### Task statement
When you spot the word "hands" in a line of the data below, copy that line.

### Data

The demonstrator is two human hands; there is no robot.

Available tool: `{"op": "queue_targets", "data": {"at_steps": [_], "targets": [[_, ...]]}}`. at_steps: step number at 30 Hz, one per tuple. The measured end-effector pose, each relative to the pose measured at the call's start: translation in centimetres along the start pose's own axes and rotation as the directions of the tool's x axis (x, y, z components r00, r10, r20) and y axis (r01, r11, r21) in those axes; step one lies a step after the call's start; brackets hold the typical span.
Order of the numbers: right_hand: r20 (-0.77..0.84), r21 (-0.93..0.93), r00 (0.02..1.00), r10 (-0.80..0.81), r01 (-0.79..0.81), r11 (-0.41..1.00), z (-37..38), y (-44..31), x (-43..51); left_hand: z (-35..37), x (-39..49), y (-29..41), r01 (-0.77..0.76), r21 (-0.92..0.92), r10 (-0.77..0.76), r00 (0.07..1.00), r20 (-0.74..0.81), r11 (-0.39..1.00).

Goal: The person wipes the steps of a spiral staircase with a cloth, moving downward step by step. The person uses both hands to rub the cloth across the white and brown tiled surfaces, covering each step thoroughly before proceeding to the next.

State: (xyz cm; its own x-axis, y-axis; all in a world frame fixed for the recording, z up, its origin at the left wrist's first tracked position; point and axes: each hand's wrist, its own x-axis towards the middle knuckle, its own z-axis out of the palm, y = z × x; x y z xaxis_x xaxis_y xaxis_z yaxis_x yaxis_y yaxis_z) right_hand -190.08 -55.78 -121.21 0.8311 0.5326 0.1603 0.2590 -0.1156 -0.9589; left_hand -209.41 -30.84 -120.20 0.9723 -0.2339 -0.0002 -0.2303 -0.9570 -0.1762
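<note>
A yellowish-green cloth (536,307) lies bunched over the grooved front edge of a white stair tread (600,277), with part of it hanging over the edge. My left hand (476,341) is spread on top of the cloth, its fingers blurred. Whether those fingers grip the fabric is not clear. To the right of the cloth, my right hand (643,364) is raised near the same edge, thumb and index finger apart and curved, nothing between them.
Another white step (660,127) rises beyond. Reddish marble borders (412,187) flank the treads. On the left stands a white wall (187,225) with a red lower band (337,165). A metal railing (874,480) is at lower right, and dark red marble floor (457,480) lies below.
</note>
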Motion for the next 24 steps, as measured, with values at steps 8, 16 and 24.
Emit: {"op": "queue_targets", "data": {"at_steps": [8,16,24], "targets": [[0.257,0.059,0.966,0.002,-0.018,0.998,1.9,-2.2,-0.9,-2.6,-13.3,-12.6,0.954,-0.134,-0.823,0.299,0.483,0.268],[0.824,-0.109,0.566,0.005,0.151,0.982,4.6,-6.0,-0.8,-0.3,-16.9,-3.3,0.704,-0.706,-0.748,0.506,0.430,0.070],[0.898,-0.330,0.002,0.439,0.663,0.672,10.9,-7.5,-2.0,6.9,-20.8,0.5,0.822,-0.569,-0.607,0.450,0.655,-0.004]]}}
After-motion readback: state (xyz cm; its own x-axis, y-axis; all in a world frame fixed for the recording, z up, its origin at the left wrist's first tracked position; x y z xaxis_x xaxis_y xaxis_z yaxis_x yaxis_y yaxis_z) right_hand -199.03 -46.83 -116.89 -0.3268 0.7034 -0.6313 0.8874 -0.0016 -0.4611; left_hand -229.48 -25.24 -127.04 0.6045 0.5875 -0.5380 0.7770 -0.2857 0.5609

### Worked solution
The demonstrator is two human hands; there is no robot.
Goal: The person wipes the steps of a spiral staircase with a cloth, moving downward step by step. The person uses both hands to rub the cloth across the white and brown tiled surfaces, covering each step thoroughly before proceeding to the next.

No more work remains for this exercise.